# Information
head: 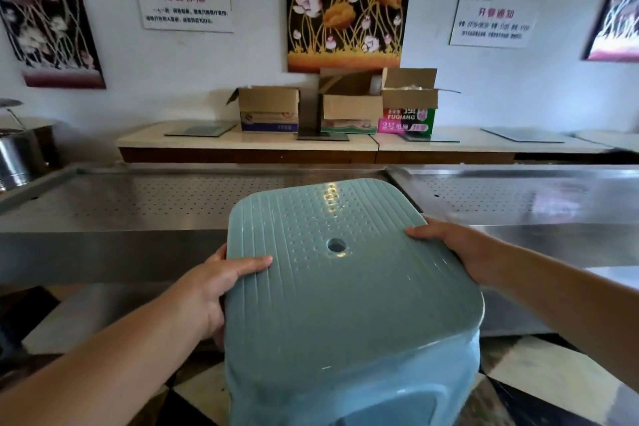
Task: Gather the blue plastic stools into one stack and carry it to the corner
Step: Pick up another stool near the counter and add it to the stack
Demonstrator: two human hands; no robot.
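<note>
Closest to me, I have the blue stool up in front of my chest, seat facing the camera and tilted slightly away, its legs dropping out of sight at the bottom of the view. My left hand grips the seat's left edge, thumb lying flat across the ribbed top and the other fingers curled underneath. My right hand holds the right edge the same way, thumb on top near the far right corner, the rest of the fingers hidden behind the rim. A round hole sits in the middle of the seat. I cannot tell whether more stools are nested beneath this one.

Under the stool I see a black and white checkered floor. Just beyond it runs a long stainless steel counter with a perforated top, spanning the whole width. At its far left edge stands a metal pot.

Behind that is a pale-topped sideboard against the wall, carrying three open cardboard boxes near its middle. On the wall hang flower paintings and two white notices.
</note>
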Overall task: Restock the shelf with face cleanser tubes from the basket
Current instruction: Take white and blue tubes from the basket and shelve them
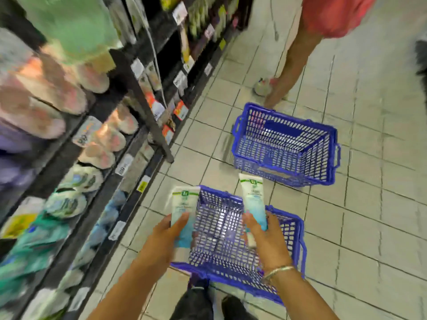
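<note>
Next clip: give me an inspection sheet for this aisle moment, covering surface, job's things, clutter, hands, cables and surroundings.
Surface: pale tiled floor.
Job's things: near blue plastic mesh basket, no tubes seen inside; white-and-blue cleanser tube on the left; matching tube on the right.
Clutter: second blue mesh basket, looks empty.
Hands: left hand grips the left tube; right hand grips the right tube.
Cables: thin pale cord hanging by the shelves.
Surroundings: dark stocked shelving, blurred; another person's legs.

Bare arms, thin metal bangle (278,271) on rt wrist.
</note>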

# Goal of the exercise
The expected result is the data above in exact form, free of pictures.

# Answer space
head: 
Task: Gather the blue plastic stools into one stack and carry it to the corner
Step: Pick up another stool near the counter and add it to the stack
Demonstrator: two human hands; no robot.
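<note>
Closest to me, I have the blue stool up in front of my chest, seat facing the camera and tilted slightly away, its legs dropping out of sight at the bottom of the view. My left hand grips the seat's left edge, thumb lying flat across the ribbed top and the other fingers curled underneath. My right hand holds the right edge the same way, thumb on top near the far right corner, the rest of the fingers hidden behind the rim. A round hole sits in the middle of the seat. I cannot tell whether more stools are nested beneath this one.

Under the stool I see a black and white checkered floor. Just beyond it runs a long stainless steel counter with a perforated top, spanning the whole width. At its far left edge stands a metal pot.

Behind that is a pale-topped sideboard against the wall, carrying three open cardboard boxes near its middle. On the wall hang flower paintings and two white notices.
</note>
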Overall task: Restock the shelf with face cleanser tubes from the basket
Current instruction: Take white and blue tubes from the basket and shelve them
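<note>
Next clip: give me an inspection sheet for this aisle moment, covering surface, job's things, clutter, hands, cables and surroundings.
Surface: pale tiled floor.
Job's things: near blue plastic mesh basket, no tubes seen inside; white-and-blue cleanser tube on the left; matching tube on the right.
Clutter: second blue mesh basket, looks empty.
Hands: left hand grips the left tube; right hand grips the right tube.
Cables: thin pale cord hanging by the shelves.
Surroundings: dark stocked shelving, blurred; another person's legs.

Bare arms, thin metal bangle (278,271) on rt wrist.
</note>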

No additional output will be generated.